“Tidak mungkin,” gumamnya pelan, hampir seperti berbicara kepada dirinya sendiri. “Dia masih hidup…”
Assassin muda itu tampak bingung, tetapi rasa ingin tahunya terlihat jelas. “Guru, apakah Anda mengenal pria itu?” tanyanya hati-hati.
Pria tua itu menghela napas panjang, menyandarkan punggungnya ke kursi. “Aku mengenalnya, lebih dari yang kau kira. Itu adalah cucuku.”
Assassin muda itu terkejut. “Cucu Anda? Dariel? Apakah dia… bagian dari kita?”
“Tidak,” jawab pria tua itu, suaranya berubah sedikit melankolis. “Aku pikir aku telah kehilangan dia… Tapi sekarang, dia muncul kembali, sebagai buronan.”
“Apakah kita akan mencarinya, Guru? Membawanya kembali ke sini?” tanya assassin muda itu penuh semangat.
Pria tua itu tertawa kecil, getir. “Membawanya kembali? Tidak. Dariel sudah dewasa. Jika dia memilih untuk melawan kerajaan Thalvinar, maka itu adalah jalannya sendiri. Aku tidak akan memaksanya kembali, meskipun aku khawatir pada apa yang akan dia hadapi.”
“Kenapa dia meninggalkan tempat ini, Guru? Bukankah dia bisa menjadi salah satu dari kita?” tanya assassin muda itu lagi, nadanya penuh rasa ingin tahu.
Pria tua itu termenung, menatap poster buronan di tangannya. “Dia selalu memiliki hati yang penuh kemarahan. Dia melihat ketidakadilan di dunia ini, terutama yang dilakukan oleh para penyihir dan kerajaan. Ketika dia masih kecil, dia pernah mengatakan padaku bahwa dia ingin menghancurkan sistem yang menindas orang-orang lemah. Tapi aku tahu, menjadi seorang assassin bukanlah jalan yang cocok. Dia ingin menjadi suara bagi kaum yang tertindas.”
Assassin muda itu diam, mencoba mencerna kata-kata gurunya. “Jadi, apa yang akan kita lakukan sekarang?”
Pria tua itu melipat poster buronan itu dengan hati-hati dan meletakkannya di meja. “Tidak ada yang perlu kita lakukan. Dariel sudah memilih jalannya. Jika dia membutuhkan kita, dia akan menemukan jalannya ke sini. Tapi untuk sekarang, kita biarkan dia berjuang dengan caranya sendiri.”
Ia bangkit dari kursinya, mengambil belati dari meja, dan memandang assassin muda itu. “Kita punya misi yang harus diselesaikan. Jangan biarkan urusan ini mengalihkan perhatian kita. Tapi ingatlah, jika suatu saat kau bertemu Dariel di luar sana… berikan dia pesan ini dariku.”
“Apa pesannya, Guru?” tanya assassin muda itu dengan penuh rasa ingin tahu.
“Katakan padanya… aku bangga padanya, meskipun aku tidak setuju dengan jalannya.” Senyum tipis muncul di wajah pria tua itu. “Dan katakan juga, jika dia membutuhkan rumah, berikan peta ke pulau ini.”

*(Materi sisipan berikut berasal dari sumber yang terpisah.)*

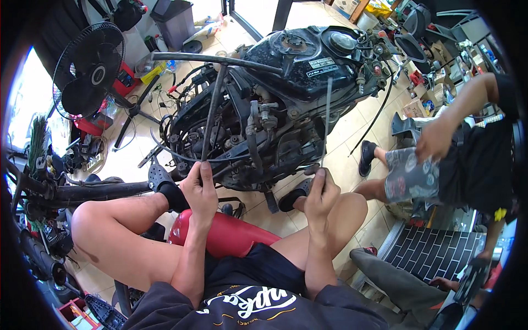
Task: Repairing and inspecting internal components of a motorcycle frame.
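Before the stripped black motorcycle point(275, 104), a long black T-handled wrench point(212, 110) is gripped by the left hand point(201, 190), a thin grey metal rod point(327, 121) pinched by the right hand point(322, 192) — fitting seems underway, careful alignment needed next.

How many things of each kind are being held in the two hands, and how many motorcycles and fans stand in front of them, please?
Long dark T-handle metal wrench, in the left hand: 1
Thin grey metal rod, in the right hand: 1
Stripped black motorcycle: 1
Black pedestal fan: 1
Total: 4
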Motion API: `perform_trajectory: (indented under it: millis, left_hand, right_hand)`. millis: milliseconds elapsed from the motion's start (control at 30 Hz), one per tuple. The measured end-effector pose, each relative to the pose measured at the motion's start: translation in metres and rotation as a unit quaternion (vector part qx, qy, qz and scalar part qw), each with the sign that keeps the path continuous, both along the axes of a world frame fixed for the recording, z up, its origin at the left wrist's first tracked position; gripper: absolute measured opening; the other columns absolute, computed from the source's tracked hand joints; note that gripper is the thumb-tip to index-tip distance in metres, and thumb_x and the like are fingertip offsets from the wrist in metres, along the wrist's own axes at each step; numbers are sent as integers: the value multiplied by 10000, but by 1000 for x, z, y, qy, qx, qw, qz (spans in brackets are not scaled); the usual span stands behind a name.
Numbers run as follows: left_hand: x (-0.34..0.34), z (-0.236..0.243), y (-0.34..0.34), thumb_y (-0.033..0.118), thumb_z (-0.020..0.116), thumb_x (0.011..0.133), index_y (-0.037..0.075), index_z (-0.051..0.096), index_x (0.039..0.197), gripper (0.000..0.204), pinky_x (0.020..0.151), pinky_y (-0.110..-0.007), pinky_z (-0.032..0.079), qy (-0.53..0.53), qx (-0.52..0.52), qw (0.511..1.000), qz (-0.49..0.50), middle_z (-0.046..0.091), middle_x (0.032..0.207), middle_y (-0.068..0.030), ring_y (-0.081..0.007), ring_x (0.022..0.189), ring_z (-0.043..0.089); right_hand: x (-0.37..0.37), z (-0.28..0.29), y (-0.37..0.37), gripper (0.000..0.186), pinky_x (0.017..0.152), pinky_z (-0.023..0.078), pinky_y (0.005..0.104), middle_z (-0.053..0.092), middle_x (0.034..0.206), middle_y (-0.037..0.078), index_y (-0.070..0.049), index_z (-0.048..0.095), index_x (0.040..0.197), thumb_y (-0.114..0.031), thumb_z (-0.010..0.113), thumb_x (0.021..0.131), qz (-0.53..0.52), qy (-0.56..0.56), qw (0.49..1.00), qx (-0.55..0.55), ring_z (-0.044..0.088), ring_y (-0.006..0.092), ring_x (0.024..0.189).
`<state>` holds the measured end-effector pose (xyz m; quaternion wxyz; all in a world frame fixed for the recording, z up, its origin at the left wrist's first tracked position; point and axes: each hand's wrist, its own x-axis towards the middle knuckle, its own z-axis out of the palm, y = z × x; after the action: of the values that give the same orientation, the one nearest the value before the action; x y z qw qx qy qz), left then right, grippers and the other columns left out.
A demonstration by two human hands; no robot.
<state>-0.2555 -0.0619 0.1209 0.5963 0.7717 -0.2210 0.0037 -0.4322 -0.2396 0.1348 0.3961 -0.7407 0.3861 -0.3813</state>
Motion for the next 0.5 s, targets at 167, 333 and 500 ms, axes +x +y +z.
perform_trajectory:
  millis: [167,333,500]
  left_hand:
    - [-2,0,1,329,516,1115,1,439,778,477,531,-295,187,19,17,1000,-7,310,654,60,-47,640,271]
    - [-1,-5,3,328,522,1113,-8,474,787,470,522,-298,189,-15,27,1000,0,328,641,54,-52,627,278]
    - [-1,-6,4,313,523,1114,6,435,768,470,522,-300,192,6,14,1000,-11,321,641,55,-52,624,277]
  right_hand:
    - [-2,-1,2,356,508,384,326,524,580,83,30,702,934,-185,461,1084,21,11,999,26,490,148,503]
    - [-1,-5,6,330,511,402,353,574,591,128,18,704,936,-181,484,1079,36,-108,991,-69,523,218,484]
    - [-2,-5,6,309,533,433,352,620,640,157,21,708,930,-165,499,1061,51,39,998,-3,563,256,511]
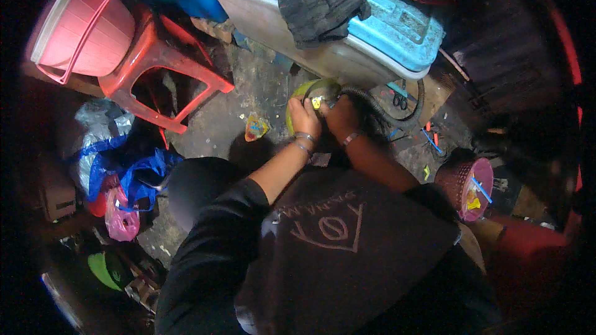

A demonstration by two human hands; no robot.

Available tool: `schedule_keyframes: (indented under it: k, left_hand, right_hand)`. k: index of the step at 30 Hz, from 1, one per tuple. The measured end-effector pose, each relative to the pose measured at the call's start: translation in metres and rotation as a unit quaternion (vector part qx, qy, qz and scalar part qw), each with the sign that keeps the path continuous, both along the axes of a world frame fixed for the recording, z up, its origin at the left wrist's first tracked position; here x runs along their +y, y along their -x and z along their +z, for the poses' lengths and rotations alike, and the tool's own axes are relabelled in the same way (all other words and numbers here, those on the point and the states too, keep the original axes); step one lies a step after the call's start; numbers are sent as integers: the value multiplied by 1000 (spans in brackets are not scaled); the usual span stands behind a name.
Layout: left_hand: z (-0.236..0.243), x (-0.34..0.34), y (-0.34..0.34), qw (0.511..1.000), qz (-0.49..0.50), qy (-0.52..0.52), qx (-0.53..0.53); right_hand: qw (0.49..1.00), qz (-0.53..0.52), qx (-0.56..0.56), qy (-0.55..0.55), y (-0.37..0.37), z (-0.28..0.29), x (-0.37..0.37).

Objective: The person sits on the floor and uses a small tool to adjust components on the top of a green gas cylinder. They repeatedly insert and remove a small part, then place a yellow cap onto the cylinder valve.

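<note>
In front of me on the floor stands a rounded green gas cylinder (290, 118), with a bright yellow piece (317, 103) at its top. My left hand (305, 116) is closed on the cylinder's upper rim, its thumb beside the yellow piece. On the other side, my right hand (343, 118) is curled at the top, fingers bent around something dark that I cannot make out. A dark ribbed hose (417, 110) starts near my right hand and curves off to the right. Both hands hide much of the cylinder's top.
Beyond the cylinder sits a cool box (397, 31) with a blue lid and a dark cloth (320, 3). A red stool (167, 65) and pink bucket (87, 25) stand left. Scissors (400, 100) and a pink basket (464, 189) are right. An orange-yellow packet (255, 128) lies nearby.
</note>
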State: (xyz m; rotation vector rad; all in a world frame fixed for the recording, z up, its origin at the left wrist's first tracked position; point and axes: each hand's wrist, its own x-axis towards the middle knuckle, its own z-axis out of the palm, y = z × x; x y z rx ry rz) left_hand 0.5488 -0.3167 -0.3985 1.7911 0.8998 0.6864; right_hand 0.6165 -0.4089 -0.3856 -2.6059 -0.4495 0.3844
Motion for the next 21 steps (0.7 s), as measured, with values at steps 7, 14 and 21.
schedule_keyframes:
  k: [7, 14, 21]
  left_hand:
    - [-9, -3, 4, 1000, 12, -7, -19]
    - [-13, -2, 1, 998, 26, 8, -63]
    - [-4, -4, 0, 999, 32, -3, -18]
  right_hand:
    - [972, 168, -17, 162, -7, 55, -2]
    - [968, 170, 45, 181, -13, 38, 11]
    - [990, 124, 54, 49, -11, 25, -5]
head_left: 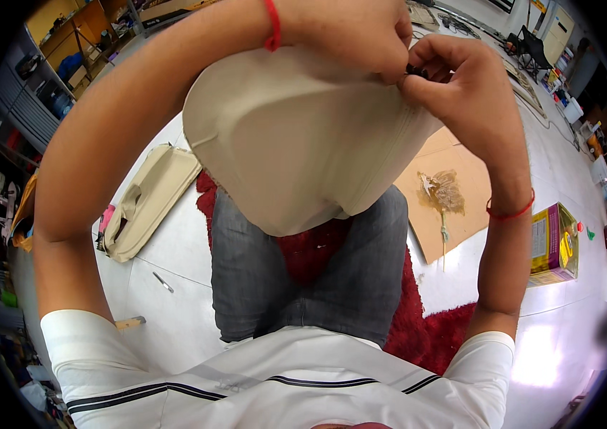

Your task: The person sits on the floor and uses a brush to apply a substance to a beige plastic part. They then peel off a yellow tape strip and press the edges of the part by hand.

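A large beige upholstery cover (296, 143), smooth with a stitched seam along its right side, hangs in front of me above my knees. My left hand (361, 36) is closed at its upper right edge, reaching over from behind the top. Close against it, my right hand (461, 82) has thumb and forefinger pinched at the same corner. A small dark piece (416, 70) shows between the two hands; its kind is too small to make out. The fingertips of the left hand are partly hidden.
A second beige panel (153, 196) with an opening lies on the white floor at left, near a slim silver tool (163, 282). At right are a glue-stained cardboard sheet (425, 161) with a brush (443, 229) and a yellow-purple tin (554, 247). A red shaggy rug (446, 334) lies beneath me.
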Demonstrator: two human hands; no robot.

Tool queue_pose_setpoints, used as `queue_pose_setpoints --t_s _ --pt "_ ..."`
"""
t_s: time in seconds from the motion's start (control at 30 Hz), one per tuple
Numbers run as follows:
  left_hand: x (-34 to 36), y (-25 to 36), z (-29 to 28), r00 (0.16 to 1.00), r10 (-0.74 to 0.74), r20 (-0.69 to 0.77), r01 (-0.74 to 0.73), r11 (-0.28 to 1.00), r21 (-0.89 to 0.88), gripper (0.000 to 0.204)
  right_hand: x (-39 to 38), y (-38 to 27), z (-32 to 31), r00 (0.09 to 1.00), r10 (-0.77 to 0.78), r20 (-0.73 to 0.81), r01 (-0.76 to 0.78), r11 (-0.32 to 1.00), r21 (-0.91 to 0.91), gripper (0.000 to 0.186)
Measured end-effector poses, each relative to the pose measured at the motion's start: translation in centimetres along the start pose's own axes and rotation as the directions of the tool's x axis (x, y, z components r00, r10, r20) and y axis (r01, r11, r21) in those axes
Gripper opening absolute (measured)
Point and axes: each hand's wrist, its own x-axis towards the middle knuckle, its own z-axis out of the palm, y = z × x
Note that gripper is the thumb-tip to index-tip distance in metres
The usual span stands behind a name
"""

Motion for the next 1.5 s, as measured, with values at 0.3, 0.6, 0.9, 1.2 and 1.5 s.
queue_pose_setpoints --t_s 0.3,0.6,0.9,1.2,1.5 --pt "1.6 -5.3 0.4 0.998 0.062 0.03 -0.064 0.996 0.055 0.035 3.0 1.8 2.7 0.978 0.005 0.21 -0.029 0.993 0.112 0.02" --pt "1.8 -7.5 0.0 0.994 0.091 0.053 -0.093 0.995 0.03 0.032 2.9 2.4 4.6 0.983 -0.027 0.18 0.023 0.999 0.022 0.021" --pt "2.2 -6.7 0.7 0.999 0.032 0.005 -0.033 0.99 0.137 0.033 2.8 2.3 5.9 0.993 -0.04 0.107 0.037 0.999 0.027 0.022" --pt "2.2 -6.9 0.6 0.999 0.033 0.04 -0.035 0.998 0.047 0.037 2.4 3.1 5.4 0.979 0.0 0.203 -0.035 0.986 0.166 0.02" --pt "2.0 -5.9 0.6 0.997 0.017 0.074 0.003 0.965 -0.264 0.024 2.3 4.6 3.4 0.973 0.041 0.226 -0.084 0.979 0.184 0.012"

Assassin muda itu mengangguk, mencatat pesan itu dalam ingatannya. Ia lalu membungkuk hormat dan keluar dari ruangan, meninggalkan pria tua itu sendiri. Pria tua itu kembali duduk, memandangi poster buronan itu sekali lagi sebelum menghela napas panjang.

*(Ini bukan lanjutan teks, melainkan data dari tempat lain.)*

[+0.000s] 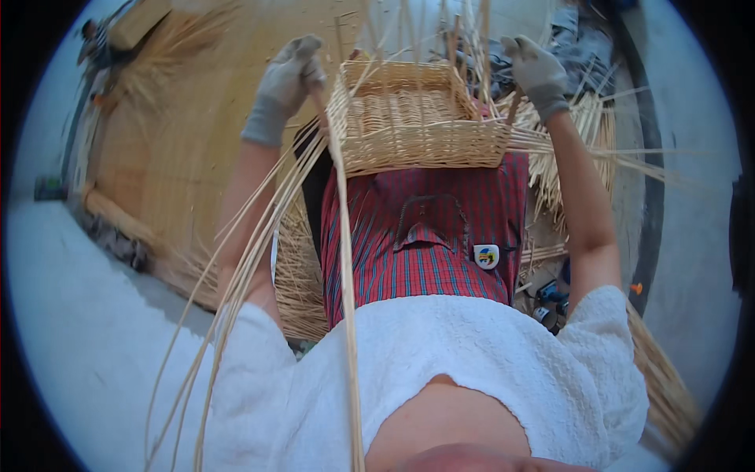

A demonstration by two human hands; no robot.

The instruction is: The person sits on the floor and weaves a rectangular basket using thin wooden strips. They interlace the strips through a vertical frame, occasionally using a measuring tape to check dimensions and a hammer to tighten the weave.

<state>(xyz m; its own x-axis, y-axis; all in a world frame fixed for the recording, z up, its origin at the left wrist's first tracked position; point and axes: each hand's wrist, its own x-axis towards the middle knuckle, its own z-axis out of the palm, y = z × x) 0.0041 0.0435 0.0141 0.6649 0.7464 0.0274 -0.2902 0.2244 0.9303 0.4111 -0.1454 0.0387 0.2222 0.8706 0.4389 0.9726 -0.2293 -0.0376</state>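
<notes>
A pale wicker basket [421,145] with upright stakes and long loose strands rests over the red checked apron [417,267] on my lap. My left hand [292,75], in a light knit glove, is raised just left of the basket, closed around a thin brown stake [318,102] at that side. Long strands [303,177] hang from below it toward me. My right hand [539,75], gloved the same way, is raised at the basket's right, fingers curled around another stake [513,108]; its fingertips are partly hidden.
Cane bundles [574,173] lie at the right and beside my legs, with dark cloth [566,39] behind. Small tools [550,295] lie by my right elbow. A wooden board [181,141] covers the floor at left. Another person [96,43] is at the far upper left.
</notes>
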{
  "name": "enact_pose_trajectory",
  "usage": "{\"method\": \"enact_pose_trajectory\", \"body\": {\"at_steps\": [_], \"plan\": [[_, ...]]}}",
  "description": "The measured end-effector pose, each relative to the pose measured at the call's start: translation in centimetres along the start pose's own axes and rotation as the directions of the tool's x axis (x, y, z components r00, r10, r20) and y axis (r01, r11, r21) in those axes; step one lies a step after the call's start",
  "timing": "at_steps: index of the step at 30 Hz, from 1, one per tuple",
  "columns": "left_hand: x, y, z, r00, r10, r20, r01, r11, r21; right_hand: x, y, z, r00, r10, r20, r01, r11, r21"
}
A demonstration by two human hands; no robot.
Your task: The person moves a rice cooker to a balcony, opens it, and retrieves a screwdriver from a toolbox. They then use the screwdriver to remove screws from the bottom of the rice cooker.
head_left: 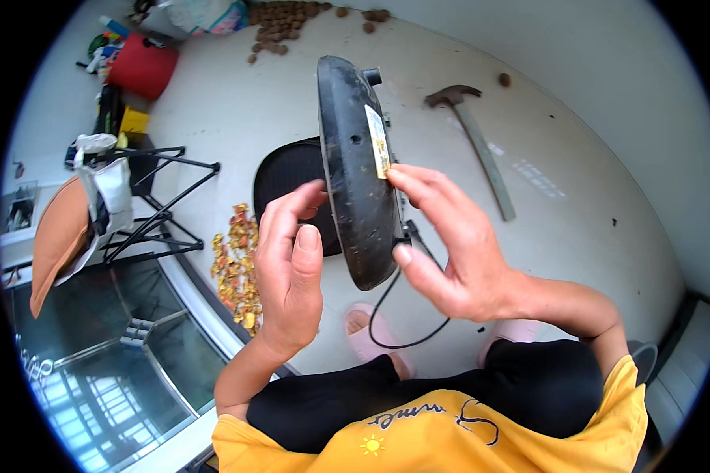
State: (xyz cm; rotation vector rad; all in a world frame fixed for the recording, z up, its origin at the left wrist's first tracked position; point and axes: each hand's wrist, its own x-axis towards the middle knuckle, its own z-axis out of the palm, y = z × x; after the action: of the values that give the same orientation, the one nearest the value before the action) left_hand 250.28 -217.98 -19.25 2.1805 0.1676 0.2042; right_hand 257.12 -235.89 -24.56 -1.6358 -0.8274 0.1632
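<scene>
A black, rounded, scuffed hard-shelled device (359, 189) stands edge-on at the frame's centre, long axis running up the picture, between both hands: the right hand (461, 252), fingers spread, touches its right side; the loosely curved, unclosed left hand (288, 264) lies close at its left, contact unclear.

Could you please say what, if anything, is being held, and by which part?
The right hand seems to hold the black device by its labelled side; the left hand's contact is unclear.
</scene>
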Motion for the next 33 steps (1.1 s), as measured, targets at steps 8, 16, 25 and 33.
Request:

Pria tua itu memandangi poster buronan itu sekali lagi, kini dengan perhatian yang lebih mendetail. Ia menyipitkan matanya, memperhatikan setiap detail wajah dan pakaian mereka yang tergambar jelas. Jemarinya menyusuri lukisan kasar pada poster, berhenti pada garis-garis pakaian Dariel, Rovan, dan Kaelen.
“Menarik…” gumamnya pelan, hampir seperti berbicara kepada dirinya sendiri. Ia menyandarkan diri ke kursi kayu, matanya tak lepas dari pakaian Dariel.

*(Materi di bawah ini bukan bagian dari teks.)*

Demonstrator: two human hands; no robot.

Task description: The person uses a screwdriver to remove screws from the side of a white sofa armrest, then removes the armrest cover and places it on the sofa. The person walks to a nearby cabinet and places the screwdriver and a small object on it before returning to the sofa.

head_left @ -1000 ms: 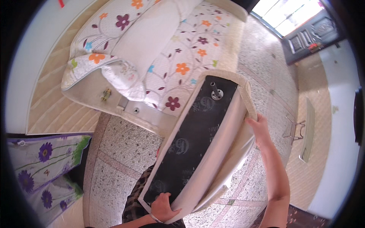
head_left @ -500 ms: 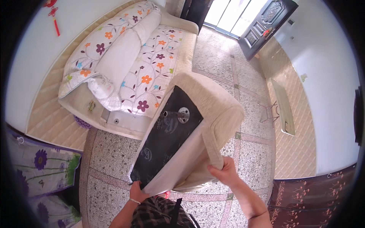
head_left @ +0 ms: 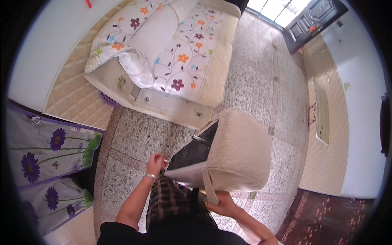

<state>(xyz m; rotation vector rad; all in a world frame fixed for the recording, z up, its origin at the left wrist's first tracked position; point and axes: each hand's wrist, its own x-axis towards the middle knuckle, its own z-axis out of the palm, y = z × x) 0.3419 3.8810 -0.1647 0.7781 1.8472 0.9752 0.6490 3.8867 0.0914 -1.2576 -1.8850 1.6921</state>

Setelan Dariel, jubah sederhana berwarna gelap dengan kerudung yang tersampir longgar di bahunya begitu mirip dengan desain pakaian para assassin. Bahkan Kaelen dan Rovan, meski terlihat lebih khas dengan gaya mereka sendiri, menggunakan elemen pakaian yang dirancang untuk fleksibilitas dan penyamaran, ciri khas para pembunuh bayangan. Sabuk berlapis dengan kantong kecil, pola kain yang dapat menyatu dengan lingkungan, hingga sepatu ringan yang tak bersuara.
“Pakaian itu…” bisiknya, hampir dengan nada kagum. “Dia tahu. Dia tahu cara menyamar seperti kita.”